Don’t get me wrong: I treasured the efficiency that Google Maps’ routings afforded us. But in its efficient point-to-point routing what we lost was a greater sense of place. We were, in a sense, being routed by Google as packets in a network, emerging from the metro at various points in the network that is Tokyo to engage in some activity or another, only to go back underground to emerge somewhere else, completely unmindful of how point A and point B might relate to each other culturally or geographically.
Amidst a discussion on this notion, Sami Niemelä tweeted earlier today “I love navigating new cities with no GPS or even maps. Getting lost gracefully is a form of art” and pointed to the description of a McGill University study, “Study suggests reliance on GPS may reduce hippocampus function as we age” that says, in part:
There are two major ways of navigating: by spatial navigation or by stimulus-response methods. The spatial method uses landmarks and visual cues to develop cognitive maps that enable us to know where we are and how to get where we want to go. The second method relies on repeatedly traveling by the most efficient route, as though on auto-pilot. The second method will be familiar to those using GPS.
In Japan we were clearly in the “as though on auto-pilot” camp, and, beyond any long-term effect on our hippocampi, I truly do believe we lost something in the process, whether it be “getting lost gracefully” or simply understanding the lay of the land more intimately.
Ironically one of our favourite discoveries in Osaka happened due to a Google Maps accident. We were trying to find Truck Furniture and relied upon an “unverified” Google Maps listing to get us there:
This turned out, in fact, not to be the location of Truck Furniture at all (it was 90 minutes walk away to the north). But what we did find, on the next corner, was the excellent Cafe Noto, a “third wave” coffee shop, where I had an excellent espresso and Oliver an excellent crème brûlée. It was a discovery we never would have made without “getting lost,” and a highlight of our visit to the city.
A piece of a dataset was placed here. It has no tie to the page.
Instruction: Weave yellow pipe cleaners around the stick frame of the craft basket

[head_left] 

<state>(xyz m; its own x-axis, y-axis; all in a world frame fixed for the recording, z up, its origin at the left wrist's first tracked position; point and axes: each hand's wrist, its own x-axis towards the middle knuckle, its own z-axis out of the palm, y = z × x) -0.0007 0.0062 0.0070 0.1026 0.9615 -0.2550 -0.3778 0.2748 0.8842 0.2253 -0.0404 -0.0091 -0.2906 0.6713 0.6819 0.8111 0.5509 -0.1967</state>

The McGill researchers suggest a hybrid approach to navigation might be in our longterm best interest:
Bohbot suggested it may be wise to restrict GPS use to an aid in finding the way to a new destination, but to turn it off on the way back or when going somewhere that is not new. Building cognitive maps takes time and effort, but with the hippocampus, it may be a case of “use it or lose it,” and Bohbot said she does have fears that reducing the use of spatial navigation strategies may lead to earlier onset of Alzheimer’s or dementia.
I don’t know about dementia, but I do know there’s value, and joy, in understanding geography, making mental models of places, and in getting lost. So perhaps on our next trip to Japan we’ll do some more aimless wandering in addition to our precision-targeted packet routing.